**WHAT IS BEING ASKED**. Which lines of the material hold the word "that"? Copy each one.

**INFORMATION**.

----------------------------------------

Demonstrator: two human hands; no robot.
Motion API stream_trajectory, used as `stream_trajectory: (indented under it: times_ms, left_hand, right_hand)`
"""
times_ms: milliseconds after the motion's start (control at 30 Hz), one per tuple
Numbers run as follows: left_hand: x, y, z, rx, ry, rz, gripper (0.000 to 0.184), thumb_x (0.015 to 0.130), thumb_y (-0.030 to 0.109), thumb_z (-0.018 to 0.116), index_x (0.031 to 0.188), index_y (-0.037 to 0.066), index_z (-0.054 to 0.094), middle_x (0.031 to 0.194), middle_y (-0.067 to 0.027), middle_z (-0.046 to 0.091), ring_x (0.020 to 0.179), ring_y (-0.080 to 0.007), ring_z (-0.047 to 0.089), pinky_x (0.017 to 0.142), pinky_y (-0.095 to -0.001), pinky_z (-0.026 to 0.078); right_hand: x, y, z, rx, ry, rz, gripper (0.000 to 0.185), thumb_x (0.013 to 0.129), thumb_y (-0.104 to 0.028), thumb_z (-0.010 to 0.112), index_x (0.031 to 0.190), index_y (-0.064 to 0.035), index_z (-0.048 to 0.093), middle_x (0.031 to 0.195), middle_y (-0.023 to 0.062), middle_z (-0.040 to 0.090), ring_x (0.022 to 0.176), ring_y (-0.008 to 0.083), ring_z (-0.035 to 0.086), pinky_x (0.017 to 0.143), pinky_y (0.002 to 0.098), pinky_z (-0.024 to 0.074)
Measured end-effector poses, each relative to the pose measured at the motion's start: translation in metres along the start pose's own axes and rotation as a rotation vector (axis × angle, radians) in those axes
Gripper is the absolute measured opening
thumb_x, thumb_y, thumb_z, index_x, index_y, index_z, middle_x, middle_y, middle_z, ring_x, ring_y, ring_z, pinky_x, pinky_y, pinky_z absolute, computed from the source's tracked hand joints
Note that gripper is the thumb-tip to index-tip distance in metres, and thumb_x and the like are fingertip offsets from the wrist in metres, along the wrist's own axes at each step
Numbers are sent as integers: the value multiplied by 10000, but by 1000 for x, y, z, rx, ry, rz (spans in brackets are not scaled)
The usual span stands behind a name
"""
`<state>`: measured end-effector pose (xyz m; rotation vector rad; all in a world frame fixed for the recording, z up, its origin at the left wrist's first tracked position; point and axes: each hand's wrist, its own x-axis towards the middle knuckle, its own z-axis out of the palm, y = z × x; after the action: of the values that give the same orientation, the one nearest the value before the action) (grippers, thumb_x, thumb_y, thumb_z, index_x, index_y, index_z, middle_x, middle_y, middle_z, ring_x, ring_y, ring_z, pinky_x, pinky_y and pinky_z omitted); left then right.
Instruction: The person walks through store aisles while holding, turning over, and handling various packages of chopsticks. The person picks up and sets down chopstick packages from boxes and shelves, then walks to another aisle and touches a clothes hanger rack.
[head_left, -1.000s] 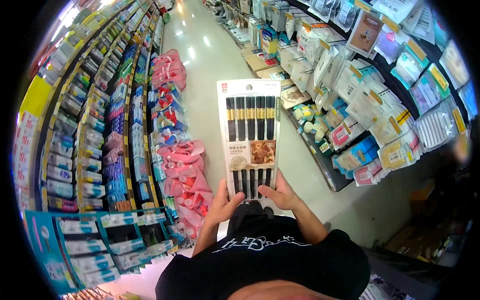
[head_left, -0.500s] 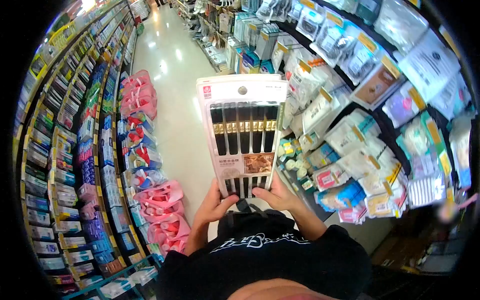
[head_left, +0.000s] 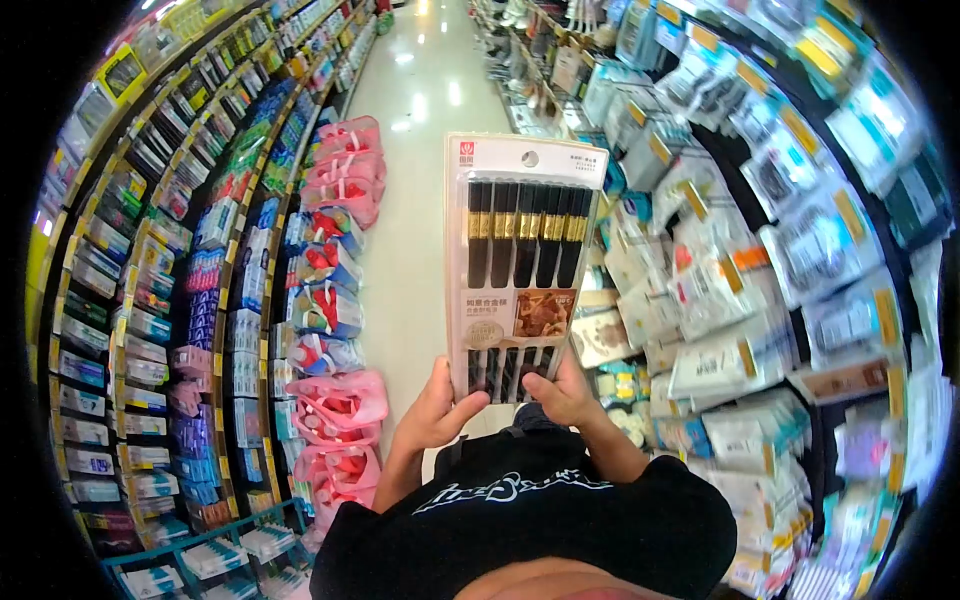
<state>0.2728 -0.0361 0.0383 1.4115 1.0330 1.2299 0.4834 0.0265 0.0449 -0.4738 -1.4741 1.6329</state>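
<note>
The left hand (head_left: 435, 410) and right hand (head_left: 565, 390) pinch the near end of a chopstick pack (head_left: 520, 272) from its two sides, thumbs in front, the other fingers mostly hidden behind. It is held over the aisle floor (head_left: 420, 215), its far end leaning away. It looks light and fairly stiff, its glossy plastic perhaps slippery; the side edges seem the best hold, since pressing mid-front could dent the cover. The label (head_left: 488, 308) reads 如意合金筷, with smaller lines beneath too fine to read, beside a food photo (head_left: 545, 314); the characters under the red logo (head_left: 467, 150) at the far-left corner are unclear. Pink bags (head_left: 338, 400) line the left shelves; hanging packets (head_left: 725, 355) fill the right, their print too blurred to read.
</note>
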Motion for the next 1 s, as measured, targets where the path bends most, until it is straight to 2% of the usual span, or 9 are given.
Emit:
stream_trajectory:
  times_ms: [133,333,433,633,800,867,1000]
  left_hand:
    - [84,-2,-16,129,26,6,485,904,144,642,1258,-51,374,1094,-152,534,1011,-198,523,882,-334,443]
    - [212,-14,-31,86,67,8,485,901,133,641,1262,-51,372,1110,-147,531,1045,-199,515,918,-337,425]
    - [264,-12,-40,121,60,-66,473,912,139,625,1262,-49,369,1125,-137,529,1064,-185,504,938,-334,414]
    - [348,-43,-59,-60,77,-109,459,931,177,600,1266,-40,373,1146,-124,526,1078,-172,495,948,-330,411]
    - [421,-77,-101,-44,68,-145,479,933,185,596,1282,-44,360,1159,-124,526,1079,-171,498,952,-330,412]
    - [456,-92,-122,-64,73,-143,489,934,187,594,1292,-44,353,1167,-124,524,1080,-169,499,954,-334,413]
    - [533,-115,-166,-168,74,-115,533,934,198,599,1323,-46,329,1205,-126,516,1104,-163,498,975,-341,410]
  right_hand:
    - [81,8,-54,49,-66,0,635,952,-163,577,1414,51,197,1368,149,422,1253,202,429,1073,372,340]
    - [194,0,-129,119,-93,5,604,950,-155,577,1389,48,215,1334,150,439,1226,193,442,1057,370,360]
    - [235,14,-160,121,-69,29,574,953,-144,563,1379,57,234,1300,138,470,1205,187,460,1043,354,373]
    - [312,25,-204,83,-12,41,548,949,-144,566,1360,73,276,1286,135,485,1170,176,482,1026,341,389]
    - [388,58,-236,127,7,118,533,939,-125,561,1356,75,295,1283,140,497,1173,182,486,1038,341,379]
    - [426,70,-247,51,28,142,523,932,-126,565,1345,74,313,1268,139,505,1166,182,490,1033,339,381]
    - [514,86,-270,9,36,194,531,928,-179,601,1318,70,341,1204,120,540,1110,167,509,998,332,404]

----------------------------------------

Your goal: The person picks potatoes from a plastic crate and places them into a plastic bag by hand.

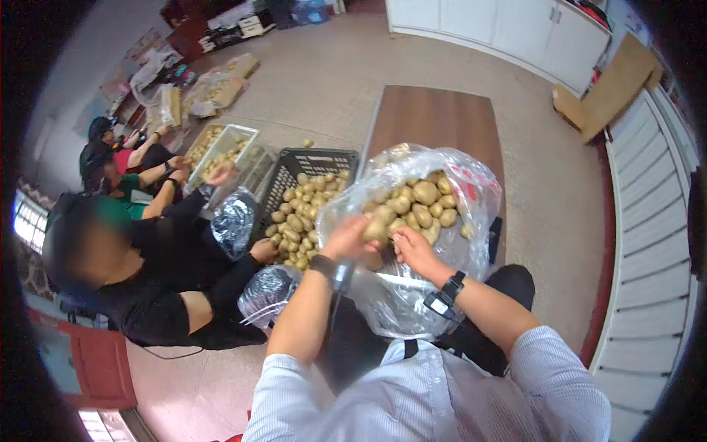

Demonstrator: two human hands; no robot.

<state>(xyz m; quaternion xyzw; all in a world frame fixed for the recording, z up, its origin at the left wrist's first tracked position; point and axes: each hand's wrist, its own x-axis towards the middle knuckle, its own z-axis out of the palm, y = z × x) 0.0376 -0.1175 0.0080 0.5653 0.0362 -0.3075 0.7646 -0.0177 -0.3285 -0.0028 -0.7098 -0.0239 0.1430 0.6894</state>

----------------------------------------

**SOLVED EXERCISE**.
Note that gripper is the thumb-tip to index-tip distance in metres, and thumb_x and the like are fingertip offsets from the wrist in metres, along the wrist's own axes at each step
`<state>`: measured end-effector pose (xyz m; rotation vector rad; all in a world frame fixed for the recording, z up, its origin at the left wrist's first tracked position; point and axes: each hand's wrist, its own x-axis towards the middle knuckle, its own z-axis out of the palm, y = z × x; after the action: of the values that give the same orientation, the one nearest the value before the action) (grippers, thumb_x, thumb_y, thumb_z, index_x, index_y, index_z, middle_x, middle_y, middle_z, ring_x, ring_y, ring_z, pinky_x, pinky_y and pinky_z omitted); left then right.

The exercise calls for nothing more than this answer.